TASK TO COMPLETE: Find "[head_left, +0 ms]" below and begin at its line; stop after the line with "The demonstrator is". Output those lines exactly, without pictures.

Records contained in a dataset:
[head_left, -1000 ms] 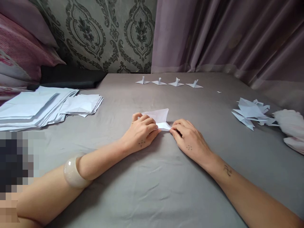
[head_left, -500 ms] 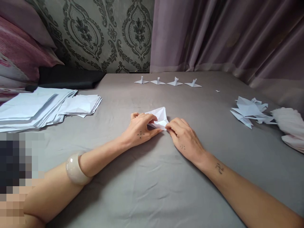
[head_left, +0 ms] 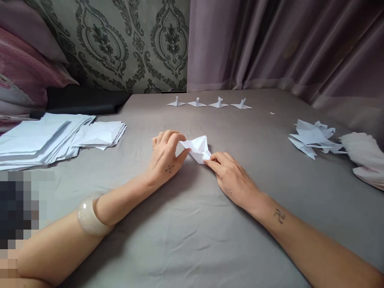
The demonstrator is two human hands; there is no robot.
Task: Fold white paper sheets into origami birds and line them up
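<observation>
A small piece of white paper, folded into a partly opened origami shape with a raised point, lies between my hands over the grey cloth. At its left corner, the thumb and index finger of my left hand close on the paper's edges. My right hand pinches the lower right corner between thumb and fingers, its other fingers curled in. A pale bangle circles my left forearm.
Several folded paper birds stand in a row at the back. White paper stacks lie left, near a black cloth. More paper birds are piled at right beside a pale bunched cloth. Curtains hang behind.
My left hand has shifted left from the paper's middle to its left corner, uncovering more of the folds. My right hand still pinches the right corner. The view has shifted slightly.
</observation>
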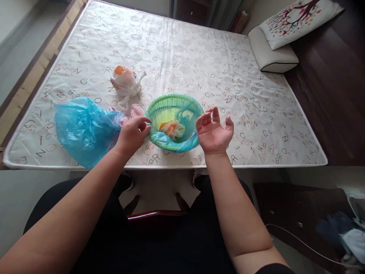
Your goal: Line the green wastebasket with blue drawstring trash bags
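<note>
A green plastic basket (162,110) stands near the mattress edge, lined with a blue plastic bag (168,144) folded over its rim. Inside lies a crumpled white and orange plastic bag (172,130). At the basket's left rim is my left hand (132,133), thumb and index finger apart, its other fingers mostly hidden. My right hand (216,133) is palm up at the right rim, several fingers curled round a thin red string (194,136) running to the liner, its thumb and one finger raised. Left of the basket, a puffed blue plastic bag (87,129) has another red string beside my left wrist.
Behind the blue bag sits a knotted white and orange plastic bag (127,83). A pink cloth-like thing (137,110) is partly hidden by my left hand. The letter-printed mattress (242,91) bears a cushion (296,23) at the far right. A dark red stool edge (156,214) shows below.
</note>
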`<control>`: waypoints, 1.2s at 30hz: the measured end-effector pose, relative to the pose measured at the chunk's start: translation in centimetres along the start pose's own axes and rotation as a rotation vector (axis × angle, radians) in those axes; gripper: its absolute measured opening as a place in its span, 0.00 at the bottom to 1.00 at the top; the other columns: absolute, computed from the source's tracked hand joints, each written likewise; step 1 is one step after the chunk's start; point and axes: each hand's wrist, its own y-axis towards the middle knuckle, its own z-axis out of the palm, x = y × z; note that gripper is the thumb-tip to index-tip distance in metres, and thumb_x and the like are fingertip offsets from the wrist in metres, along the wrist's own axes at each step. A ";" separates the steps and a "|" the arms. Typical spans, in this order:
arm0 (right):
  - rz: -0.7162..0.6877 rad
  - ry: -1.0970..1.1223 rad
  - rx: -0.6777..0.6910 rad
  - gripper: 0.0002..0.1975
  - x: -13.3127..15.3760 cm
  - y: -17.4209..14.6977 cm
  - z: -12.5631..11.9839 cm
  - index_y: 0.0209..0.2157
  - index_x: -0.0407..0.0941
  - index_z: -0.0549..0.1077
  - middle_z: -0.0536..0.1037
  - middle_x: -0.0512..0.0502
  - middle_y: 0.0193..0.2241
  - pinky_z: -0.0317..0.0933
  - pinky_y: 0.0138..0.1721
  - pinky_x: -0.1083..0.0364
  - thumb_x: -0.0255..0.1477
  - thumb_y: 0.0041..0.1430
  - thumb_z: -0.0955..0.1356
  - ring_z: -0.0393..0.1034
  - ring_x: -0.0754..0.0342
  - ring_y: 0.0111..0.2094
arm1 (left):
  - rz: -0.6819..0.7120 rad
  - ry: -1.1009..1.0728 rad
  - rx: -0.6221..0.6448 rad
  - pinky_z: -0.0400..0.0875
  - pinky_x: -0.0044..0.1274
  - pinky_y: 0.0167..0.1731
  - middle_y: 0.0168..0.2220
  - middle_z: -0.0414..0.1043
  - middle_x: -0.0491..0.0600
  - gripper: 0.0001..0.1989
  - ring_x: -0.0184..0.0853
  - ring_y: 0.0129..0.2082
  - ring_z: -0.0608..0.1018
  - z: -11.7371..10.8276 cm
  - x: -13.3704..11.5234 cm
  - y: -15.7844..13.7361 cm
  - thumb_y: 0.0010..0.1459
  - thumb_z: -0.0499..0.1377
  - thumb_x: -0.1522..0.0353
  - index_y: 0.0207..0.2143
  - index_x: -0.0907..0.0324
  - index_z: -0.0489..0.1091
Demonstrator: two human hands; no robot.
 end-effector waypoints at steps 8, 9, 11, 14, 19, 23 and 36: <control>0.116 -0.313 -0.239 0.04 3.0 3.3 -3.1 0.35 0.48 0.70 0.80 0.50 0.32 0.68 0.23 0.61 0.29 0.60 0.71 0.70 0.60 0.25 | 0.016 -0.025 -0.033 0.74 0.27 0.39 0.28 0.71 0.45 0.09 0.34 0.30 0.73 1.0 -0.3 -0.6 0.54 0.66 0.73 0.38 0.54 0.80; 0.116 -0.330 -0.253 0.05 3.2 3.4 -3.1 0.36 0.48 0.70 0.80 0.50 0.32 0.67 0.22 0.61 0.29 0.60 0.71 0.69 0.60 0.24 | 0.011 -0.038 -0.036 0.74 0.27 0.38 0.29 0.71 0.45 0.09 0.33 0.30 0.73 1.1 -0.3 -0.6 0.54 0.66 0.73 0.39 0.54 0.80; 0.100 -0.360 -0.242 0.06 3.4 3.1 -2.8 0.37 0.48 0.70 0.80 0.50 0.33 0.68 0.23 0.61 0.30 0.60 0.72 0.69 0.60 0.25 | 0.012 -0.070 -0.045 0.74 0.26 0.37 0.30 0.72 0.45 0.10 0.33 0.31 0.73 1.2 -0.3 -0.7 0.55 0.67 0.73 0.39 0.55 0.81; 0.065 -0.406 -0.147 0.08 2.7 2.3 -2.0 0.40 0.50 0.72 0.82 0.51 0.36 0.73 0.28 0.58 0.34 0.60 0.72 0.72 0.58 0.28 | 0.017 -0.119 -0.050 0.76 0.25 0.37 0.34 0.75 0.46 0.10 0.32 0.32 0.75 1.4 -0.4 -0.9 0.55 0.67 0.73 0.40 0.55 0.80; 0.056 -0.585 0.074 0.13 0.7 0.9 -0.8 0.43 0.52 0.75 0.83 0.51 0.44 0.75 0.35 0.55 0.41 0.60 0.74 0.76 0.56 0.33 | -0.058 -0.359 0.030 0.78 0.25 0.36 0.43 0.82 0.50 0.11 0.31 0.32 0.79 1.4 -0.9 -0.9 0.57 0.69 0.69 0.43 0.56 0.79; 0.040 -0.702 0.163 0.13 0.0 0.3 -0.3 0.44 0.53 0.76 0.82 0.51 0.48 0.74 0.37 0.55 0.42 0.59 0.74 0.76 0.56 0.36 | -0.185 -0.650 0.025 0.82 0.26 0.39 0.51 0.82 0.53 0.13 0.34 0.38 0.84 1.1 -1.4 -0.6 0.54 0.71 0.68 0.42 0.57 0.76; 0.268 -1.379 0.590 0.16 0.5 0.1 -1.6 0.45 0.50 0.83 0.82 0.46 0.43 0.72 0.38 0.54 0.24 0.56 0.72 0.76 0.52 0.40 | -0.403 -0.904 0.050 0.85 0.30 0.44 0.59 0.78 0.53 0.16 0.41 0.56 0.83 -1.5 -1.3 0.6 0.62 0.66 0.63 0.52 0.50 0.73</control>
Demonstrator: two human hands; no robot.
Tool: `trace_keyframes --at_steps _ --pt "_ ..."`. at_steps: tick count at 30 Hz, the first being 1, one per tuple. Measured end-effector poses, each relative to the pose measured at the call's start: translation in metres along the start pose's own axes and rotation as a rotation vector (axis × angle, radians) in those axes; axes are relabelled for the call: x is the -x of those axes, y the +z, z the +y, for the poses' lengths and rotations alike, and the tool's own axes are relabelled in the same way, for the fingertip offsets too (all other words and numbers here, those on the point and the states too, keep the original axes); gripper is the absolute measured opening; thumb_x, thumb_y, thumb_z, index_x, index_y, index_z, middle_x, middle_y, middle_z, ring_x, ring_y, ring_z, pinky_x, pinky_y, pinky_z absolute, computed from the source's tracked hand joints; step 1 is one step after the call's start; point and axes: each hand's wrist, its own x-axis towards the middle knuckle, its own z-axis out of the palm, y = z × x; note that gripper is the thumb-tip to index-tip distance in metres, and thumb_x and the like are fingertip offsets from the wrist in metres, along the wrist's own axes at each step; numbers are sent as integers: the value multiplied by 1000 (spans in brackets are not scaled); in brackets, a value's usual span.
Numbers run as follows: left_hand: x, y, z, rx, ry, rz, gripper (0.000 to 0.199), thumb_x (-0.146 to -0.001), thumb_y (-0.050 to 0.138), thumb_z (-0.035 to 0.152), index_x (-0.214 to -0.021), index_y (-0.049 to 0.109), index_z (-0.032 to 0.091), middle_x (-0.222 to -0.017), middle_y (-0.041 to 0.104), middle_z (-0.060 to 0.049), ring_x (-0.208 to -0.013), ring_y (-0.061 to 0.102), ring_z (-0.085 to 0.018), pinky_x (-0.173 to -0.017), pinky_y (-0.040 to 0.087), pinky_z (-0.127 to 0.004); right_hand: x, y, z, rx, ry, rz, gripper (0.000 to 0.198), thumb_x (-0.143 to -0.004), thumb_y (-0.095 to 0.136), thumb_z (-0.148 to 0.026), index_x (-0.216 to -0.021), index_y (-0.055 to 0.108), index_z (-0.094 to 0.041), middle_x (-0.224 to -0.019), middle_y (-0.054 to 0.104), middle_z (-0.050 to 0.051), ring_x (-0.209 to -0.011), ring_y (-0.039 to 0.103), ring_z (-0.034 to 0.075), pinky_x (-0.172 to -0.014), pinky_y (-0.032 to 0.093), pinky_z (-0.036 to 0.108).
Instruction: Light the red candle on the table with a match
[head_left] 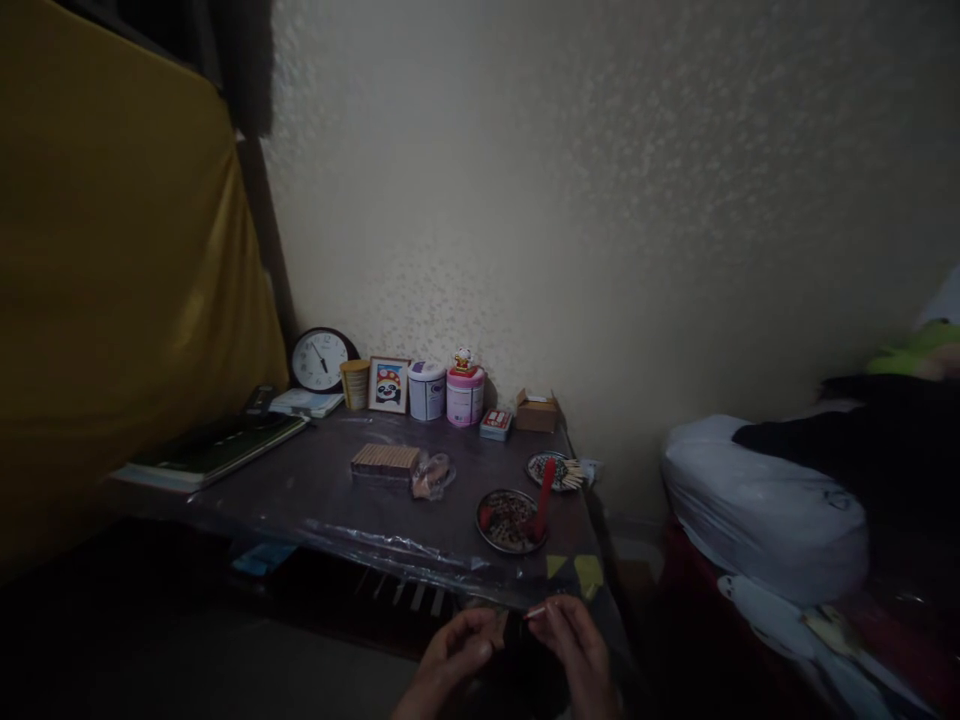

TASK OUTPUT:
[head_left, +0 ms] 
The demonstrator is two human hands; there is no robot.

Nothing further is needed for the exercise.